Monday, February 28, 2005

Crime

Lord Chief Justice Hales, who wrote in the time of Charles II., computes the necessary expence of a labourer's family, consisting of six persons, the father and mother, two children able to do something, and two not able, at ten shillings a week, or twenty-six pounds a year. If they cannot earn this by their labour, they must make it up, he supposes, either by begging or stealing. He appears to have enquired very carefully into this subject.
- Adam Smith, Wealth of Nations, Book One, Chapter VIII



The results of these analyses support the proposition that the degree to which resources are unequally distributed is a stronger determinant of levels of lethal violence in modern nation states than is the average level of material welfare.
- Martin Daly, Margo Wilson and Shawn Vasdev, Income Inequality and Homicide Rates in Canada and the United States (Canadian Journal of Criminology April 2001, p.219-236)

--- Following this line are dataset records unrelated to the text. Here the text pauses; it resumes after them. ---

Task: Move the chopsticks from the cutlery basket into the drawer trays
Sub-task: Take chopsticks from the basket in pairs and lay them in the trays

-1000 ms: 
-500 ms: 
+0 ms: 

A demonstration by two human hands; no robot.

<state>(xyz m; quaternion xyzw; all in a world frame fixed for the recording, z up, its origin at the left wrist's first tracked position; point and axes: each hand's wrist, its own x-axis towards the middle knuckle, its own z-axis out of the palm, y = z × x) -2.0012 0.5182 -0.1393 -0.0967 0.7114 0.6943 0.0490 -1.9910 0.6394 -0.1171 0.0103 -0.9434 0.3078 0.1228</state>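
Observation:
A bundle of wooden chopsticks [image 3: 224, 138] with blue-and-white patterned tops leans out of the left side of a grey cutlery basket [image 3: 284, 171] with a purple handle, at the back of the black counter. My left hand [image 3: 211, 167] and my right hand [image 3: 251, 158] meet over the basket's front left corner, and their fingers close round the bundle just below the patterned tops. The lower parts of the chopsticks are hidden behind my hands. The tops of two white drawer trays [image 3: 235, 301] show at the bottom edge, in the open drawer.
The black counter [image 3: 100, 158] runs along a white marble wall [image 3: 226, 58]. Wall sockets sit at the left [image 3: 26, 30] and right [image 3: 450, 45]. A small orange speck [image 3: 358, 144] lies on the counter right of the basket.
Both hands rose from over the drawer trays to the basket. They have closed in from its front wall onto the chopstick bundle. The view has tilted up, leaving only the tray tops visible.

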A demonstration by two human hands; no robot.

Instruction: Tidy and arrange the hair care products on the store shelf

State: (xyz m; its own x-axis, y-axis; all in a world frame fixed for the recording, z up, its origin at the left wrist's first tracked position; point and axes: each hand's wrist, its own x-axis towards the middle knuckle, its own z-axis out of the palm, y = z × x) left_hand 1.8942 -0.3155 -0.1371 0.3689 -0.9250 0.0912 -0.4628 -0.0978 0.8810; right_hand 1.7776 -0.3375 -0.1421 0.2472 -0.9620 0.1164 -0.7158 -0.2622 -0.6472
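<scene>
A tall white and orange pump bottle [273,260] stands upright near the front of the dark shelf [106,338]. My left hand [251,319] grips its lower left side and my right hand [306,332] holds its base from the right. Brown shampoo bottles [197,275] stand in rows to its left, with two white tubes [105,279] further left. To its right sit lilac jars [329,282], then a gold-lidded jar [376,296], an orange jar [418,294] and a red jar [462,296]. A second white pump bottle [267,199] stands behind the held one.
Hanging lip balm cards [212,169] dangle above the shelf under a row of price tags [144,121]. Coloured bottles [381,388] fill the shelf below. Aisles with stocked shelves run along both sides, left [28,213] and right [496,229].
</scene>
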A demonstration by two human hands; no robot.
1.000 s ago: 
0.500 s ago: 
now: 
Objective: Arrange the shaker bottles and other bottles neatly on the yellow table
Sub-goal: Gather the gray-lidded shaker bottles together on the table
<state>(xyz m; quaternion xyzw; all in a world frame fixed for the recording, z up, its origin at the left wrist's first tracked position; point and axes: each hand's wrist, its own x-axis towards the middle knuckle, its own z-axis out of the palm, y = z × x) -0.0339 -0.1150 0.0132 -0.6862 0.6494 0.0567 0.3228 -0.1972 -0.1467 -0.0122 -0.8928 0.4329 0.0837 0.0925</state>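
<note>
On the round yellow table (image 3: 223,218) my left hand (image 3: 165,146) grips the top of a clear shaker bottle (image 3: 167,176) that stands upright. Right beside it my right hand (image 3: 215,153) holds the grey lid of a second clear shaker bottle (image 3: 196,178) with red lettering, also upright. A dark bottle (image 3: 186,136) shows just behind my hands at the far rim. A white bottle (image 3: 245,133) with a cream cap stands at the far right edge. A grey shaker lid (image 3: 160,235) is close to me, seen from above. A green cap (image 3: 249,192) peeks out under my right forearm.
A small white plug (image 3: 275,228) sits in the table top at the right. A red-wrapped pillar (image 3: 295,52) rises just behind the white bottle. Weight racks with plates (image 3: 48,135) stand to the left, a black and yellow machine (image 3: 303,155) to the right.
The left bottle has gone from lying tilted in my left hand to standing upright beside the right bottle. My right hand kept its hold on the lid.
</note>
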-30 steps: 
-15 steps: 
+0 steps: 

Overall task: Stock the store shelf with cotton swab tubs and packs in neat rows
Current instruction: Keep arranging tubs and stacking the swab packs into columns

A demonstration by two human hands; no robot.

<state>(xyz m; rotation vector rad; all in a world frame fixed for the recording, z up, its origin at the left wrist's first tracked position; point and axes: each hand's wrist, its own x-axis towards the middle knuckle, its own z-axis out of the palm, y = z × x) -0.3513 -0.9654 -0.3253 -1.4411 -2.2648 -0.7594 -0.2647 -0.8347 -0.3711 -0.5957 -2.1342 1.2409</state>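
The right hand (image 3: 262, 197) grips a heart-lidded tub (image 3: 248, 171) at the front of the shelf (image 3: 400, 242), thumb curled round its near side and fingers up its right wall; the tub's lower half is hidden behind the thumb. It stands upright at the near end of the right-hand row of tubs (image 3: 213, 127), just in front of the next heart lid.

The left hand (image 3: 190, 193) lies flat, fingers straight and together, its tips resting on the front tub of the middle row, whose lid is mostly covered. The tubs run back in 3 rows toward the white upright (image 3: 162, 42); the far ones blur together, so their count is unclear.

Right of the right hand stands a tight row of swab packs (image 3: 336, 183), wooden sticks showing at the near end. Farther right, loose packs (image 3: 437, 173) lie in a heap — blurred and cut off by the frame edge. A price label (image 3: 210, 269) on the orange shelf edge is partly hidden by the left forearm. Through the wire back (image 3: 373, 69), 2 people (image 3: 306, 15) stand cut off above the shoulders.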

Other socio-economic factors which are associated with higher levels of victimisation in the general population are low levels of economic activity (economically active means those who are employed or those who are unemployed but seeking and available for work) and living in socially rented accommodation.
- Heather Salisbury and Anna Upson, Ethnicity, victimisation and worry about crime: findings from the 2001/02 and 2002/03 British Crime Surveys




Agricola... understood the feelings of the province and had learned from the experience of others that arms can effect little if injustice follows in their train. He resolved to root out the causes of rebellion.